How It Works: The Pipeline

Think of our system like a factory assembly line. Here is the simplified process:

  1. Preparation: We take the image and resize it so the AI can process it efficiently.
  2. The "Heatmap": The AI scans the image and creates a "probability map" (or heatmap). It highlights everything it thinks is text.
  3. Cleanup: We convert that heatmap into clean shapes (boxes).
  4. Refinement: We expand the boxes slightly to make sure we didn't cut off any edges of the letters.

A Look Under the Hood

1. Smart Resizing

First, we resize the image. Computers prefer numbers divisible by 32, so we carefully adjust the size without squashing or stretching the text.

2. From Heatmap to Boxes

The AI output looks like a glowing heatmap. Brighter areas mean the AI is more confident that it's text. We turn this glow into solid shapes.

# Binarization threshold
bitmap = (pred > self.det_db_thresh).astype(np.float32)
# Find contours
contours, _ = cv2.findContours(
(bitmap * 255).astype(np.uint8),
cv2.RETR_LIST,
cv2.CHAIN_APPROX_SIMPLE
)
for contour in contours[:self.max_candidates]:
# Get minimum bounding box
box, sside = self._get_mini_boxes(contour)
if sside < self.min_size:
continue
score = self._box_score_fast(pred, box)
if score < self.det_db_box_thresh:
continue
# Expand using "unclipping"
expanded = self._unclip(box)

3. The "Unclipping" Trick

This is the clever part. The AI tends to be conservative—it finds the center of the text but might miss the edges.

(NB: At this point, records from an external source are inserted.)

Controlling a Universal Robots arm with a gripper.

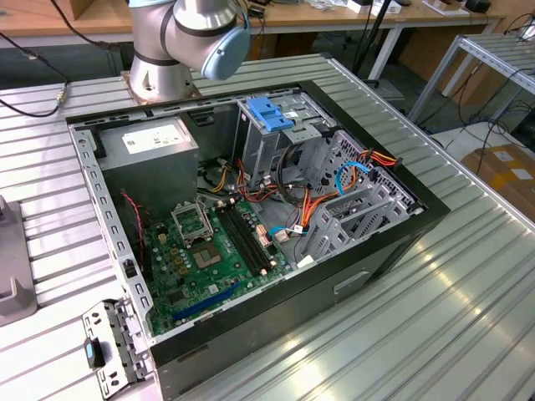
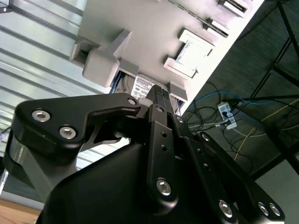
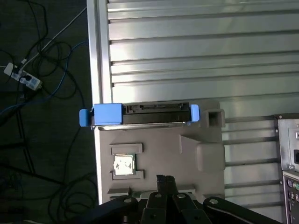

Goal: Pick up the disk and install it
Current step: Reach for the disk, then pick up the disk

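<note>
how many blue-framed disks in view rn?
1. The disk stands on edge in the grey holder, in the first wrist view. More could be hidden inside the PC case cages.

Sticker on the power supply (image 1: pixel 149 142): white with dark print, in the exterior view; nothing can be read.
Label on the disk (image 2: pixel 144 87): white with dark lines of print, in the second wrist view; partly hidden, not legible.
Cardboard box (image 1: pixel 508 167): faint marks on its top, at the exterior view's right; not legible.
</note>
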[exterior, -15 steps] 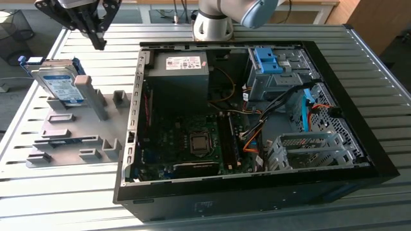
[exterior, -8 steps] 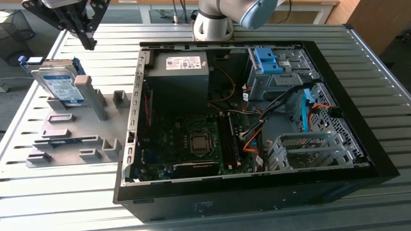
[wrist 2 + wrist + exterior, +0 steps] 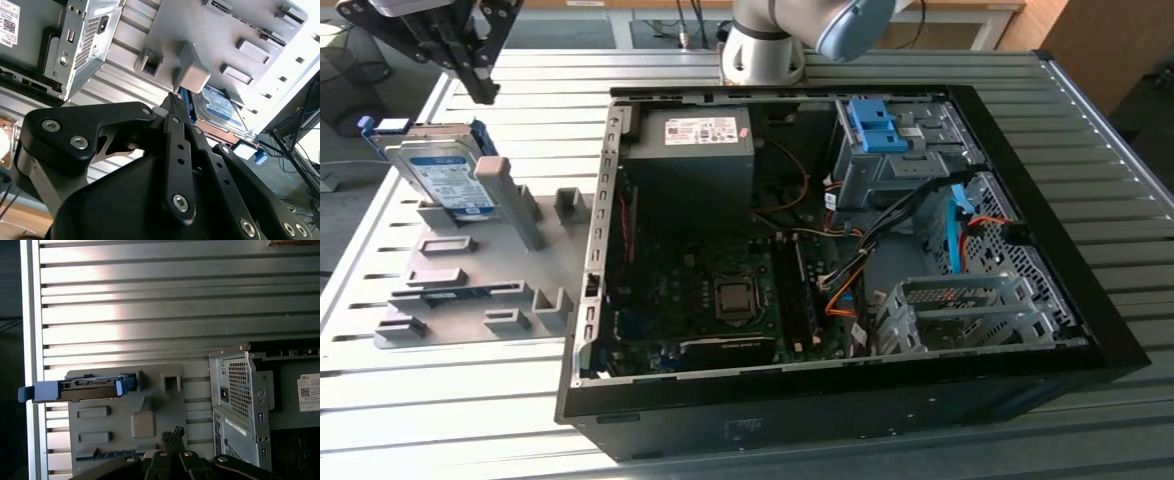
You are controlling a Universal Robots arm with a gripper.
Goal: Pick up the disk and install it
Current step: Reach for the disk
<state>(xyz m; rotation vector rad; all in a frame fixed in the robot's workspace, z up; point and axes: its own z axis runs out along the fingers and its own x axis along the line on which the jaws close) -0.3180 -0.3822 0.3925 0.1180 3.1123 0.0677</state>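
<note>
The disk (image 3: 443, 180) was stood on edge at the fixture plate's (image 3: 470, 292) corner for easy grasping; near it, the gripper (image 3: 483, 93) was closed, empty.

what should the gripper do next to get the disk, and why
Probably open the gripper first: it looks shut and hangs above the disk, apart from it. The disk stands tilted on edge in the grey holder, not yet gripped.

Black hand (image 3: 482, 92) high at the exterior view's left, pointed downward, fingers (image 3: 176, 131) pressed tip to tip.
</note>
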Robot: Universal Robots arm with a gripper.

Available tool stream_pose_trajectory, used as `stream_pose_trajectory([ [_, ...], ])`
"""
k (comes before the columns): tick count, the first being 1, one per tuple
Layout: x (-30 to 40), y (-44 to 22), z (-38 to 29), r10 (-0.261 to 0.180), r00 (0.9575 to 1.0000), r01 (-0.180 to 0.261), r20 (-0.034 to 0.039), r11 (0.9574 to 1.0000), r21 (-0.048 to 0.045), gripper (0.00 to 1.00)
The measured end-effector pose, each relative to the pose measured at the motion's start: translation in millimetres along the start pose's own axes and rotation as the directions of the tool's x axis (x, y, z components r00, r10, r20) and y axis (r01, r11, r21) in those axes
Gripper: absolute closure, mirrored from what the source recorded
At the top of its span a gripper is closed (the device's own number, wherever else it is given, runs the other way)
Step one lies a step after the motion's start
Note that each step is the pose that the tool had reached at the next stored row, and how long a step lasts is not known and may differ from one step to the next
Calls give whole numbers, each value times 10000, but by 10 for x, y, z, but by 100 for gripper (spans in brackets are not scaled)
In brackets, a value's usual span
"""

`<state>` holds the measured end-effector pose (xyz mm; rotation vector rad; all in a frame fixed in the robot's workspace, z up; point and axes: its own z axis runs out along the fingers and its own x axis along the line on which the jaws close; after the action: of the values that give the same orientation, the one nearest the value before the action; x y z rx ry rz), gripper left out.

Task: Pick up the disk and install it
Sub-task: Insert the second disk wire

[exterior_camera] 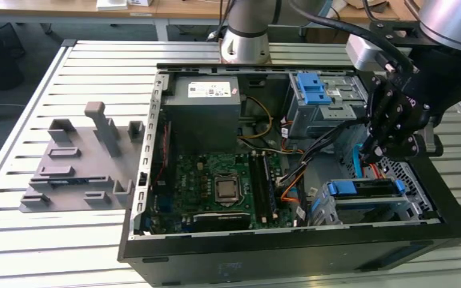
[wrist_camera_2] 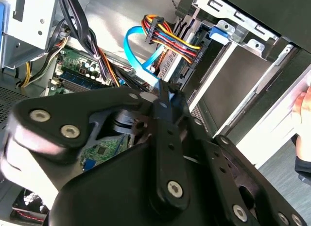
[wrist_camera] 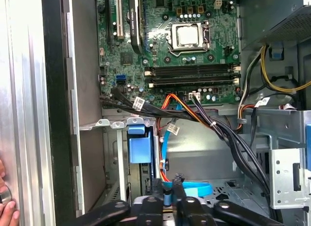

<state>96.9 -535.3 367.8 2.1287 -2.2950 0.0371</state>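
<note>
Hand (exterior_camera: 371, 155) hangs inside the open case (exterior_camera: 295, 255), just above the lower bay (exterior_camera: 413, 207), evidently to reach it; whether it is spread or pinching cannot be told; blue-framed disk (exterior_camera: 365, 188) sits in that bay, apparently slotted home.

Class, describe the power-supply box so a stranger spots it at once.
Start at the open black computer case on the slatted metal table. In the exterior view, the power-supply box sits above the green motherboard. It alone is a plain grey block with a white sticker.
</note>
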Motion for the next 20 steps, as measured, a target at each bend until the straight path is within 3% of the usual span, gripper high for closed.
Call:
stream_pose_trajectory([
  [1,0,0,2,0,10000,0,-2,10000,0,83],
  [5,0,-6,13,0,10000,0,13,10000,-3,84],
  [9,1,-24,38,11,9998,-10,183,10000,-70,84],
  [11,9,-27,45,14,9992,-10,388,9999,-104,84],
  [14,33,-30,55,19,9968,-7,805,9999,-147,84],
  [15,44,-30,64,20,9964,-8,842,9999,-149,84],
  [20,99,-35,100,28,9965,-16,839,9999,-151,84],
])
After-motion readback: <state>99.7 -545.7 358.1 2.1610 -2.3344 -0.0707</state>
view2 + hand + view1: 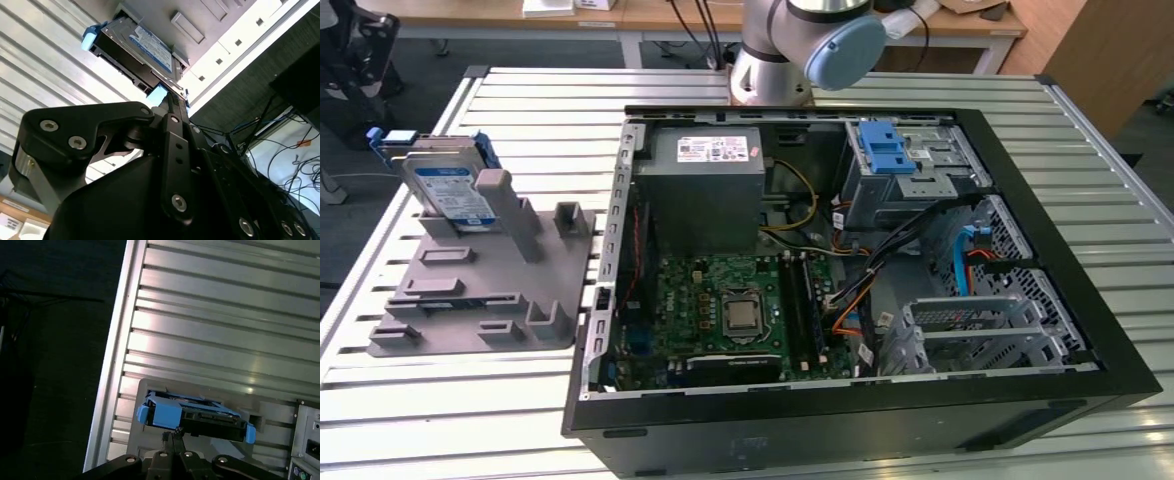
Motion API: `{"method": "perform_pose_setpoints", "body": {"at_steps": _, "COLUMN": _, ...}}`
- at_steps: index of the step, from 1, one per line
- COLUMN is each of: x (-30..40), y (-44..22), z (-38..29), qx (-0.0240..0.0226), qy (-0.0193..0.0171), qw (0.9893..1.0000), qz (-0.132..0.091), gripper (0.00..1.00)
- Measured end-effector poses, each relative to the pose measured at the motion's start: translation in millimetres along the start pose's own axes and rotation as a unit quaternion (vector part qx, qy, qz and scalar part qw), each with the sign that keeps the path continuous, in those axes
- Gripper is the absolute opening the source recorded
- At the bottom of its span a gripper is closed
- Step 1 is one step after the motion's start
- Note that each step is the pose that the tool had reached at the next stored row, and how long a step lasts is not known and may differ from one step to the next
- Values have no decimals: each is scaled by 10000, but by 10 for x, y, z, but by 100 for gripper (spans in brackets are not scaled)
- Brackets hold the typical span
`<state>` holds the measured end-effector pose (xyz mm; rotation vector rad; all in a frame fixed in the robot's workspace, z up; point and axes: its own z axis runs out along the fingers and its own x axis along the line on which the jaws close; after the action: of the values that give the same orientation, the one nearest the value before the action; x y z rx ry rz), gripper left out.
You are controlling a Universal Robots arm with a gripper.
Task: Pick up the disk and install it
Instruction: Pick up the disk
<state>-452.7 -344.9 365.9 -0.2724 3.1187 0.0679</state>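
Observation:
The disk (451,190) stands on edge in a slot at the far end of a grey holder (480,290), at the exterior view's left. It is a silver-grey drive with a blue-and-white label and blue side rails. Both wrist views look along my gripper (172,97) (173,432) toward the disk (145,47) (195,412). The fingertips are pressed together with nothing between them, and they sit a short way off the disk's near edge.
An open black computer case (854,270) lies on the slatted metal table (454,400), to the right of the holder. Inside are a grey power-supply box (707,185), a motherboard (734,310), loose cables and a metal drive cage with a blue latch (887,150).

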Motion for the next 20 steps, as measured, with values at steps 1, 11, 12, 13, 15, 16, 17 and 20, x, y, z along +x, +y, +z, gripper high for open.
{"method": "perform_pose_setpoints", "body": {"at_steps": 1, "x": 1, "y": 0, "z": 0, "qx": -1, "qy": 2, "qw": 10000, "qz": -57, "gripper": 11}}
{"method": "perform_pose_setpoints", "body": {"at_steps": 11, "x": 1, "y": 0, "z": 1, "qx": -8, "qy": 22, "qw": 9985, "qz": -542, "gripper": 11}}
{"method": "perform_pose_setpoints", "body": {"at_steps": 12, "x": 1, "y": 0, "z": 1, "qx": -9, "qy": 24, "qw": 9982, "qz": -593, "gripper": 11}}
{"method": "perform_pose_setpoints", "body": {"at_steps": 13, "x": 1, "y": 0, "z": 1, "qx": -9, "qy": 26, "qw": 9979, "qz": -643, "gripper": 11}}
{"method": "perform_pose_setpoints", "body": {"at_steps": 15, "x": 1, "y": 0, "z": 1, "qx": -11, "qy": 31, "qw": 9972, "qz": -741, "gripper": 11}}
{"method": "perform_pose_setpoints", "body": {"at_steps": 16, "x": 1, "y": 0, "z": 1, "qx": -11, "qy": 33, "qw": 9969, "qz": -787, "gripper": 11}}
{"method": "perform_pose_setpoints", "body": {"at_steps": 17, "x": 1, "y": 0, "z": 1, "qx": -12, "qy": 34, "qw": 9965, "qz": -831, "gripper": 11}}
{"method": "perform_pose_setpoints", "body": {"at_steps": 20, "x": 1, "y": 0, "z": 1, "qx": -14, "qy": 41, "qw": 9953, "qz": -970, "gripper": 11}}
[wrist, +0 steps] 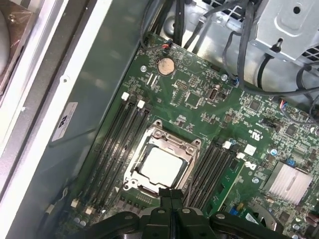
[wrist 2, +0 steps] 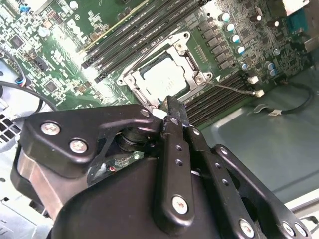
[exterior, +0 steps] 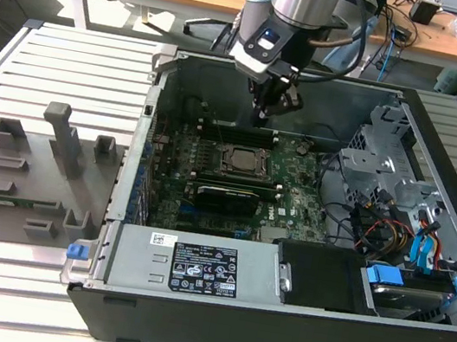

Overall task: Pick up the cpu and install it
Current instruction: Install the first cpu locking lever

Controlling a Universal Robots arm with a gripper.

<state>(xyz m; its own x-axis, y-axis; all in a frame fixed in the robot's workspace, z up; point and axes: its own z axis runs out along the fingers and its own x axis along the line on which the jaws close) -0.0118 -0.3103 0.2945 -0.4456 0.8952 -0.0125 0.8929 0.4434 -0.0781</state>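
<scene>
The cpu, a silvery square chip, lies flat inside the metal socket frame on the green motherboard. In the second wrist view the cpu sits just beyond the fingertips. In the exterior view the cpu lies mid-board inside the open computer case. My gripper hangs above the board, slightly behind the socket. Its black fingers are pressed together with nothing between them, and they stand apart from the chip. The gripper is shut and holds nothing.
A grey plastic tray with upright blocks rests on the slatted table at the exterior view's left. Black memory slots flank the socket on both sides. A drive cage and cables crowd the exterior view's right, and a power supply sits along the case front.
</scene>
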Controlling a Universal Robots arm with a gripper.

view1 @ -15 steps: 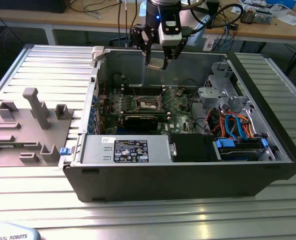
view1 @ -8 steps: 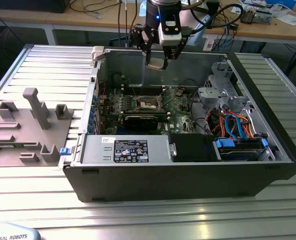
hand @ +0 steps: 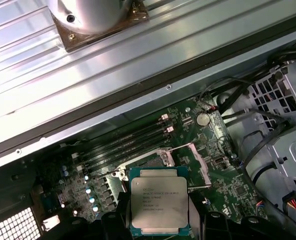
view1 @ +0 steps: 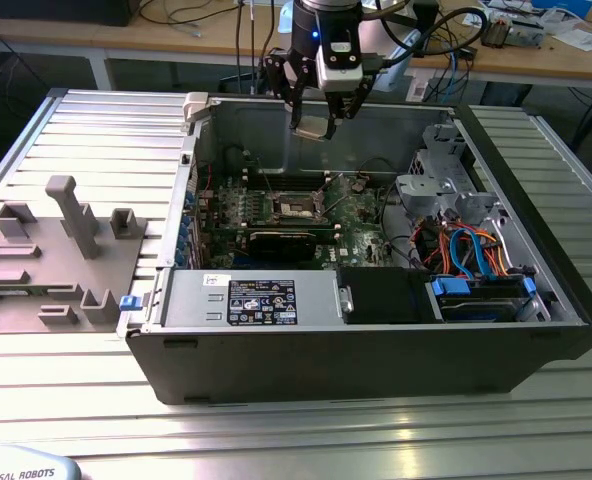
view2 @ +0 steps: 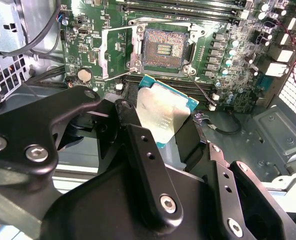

To fix this, we use a technique called "unclipping." Imagine finding the core of a word and then blowing it up slightly like a balloon. This ensures we capture the full text, including hanging tails (like 'g' or 'y') or tall accents.

def _unclip(self, box: np.ndarray) -> Optional[np.ndarray]:
"""Expand the box using pyclipper."""
poly = Polygon(box)
if poly.area == 0 or poly.length == 0:
return None
distance = poly.area * self.det_db_unclip_ratio / poly.length
offset = pyclipper.PyclipperOffset()
offset.AddPath(box.astype(int).tolist(), pyclipper.JT_ROUND, pyclipper.ET_CLOSEDPOLYGON)
expanded = offset.Execute(distance)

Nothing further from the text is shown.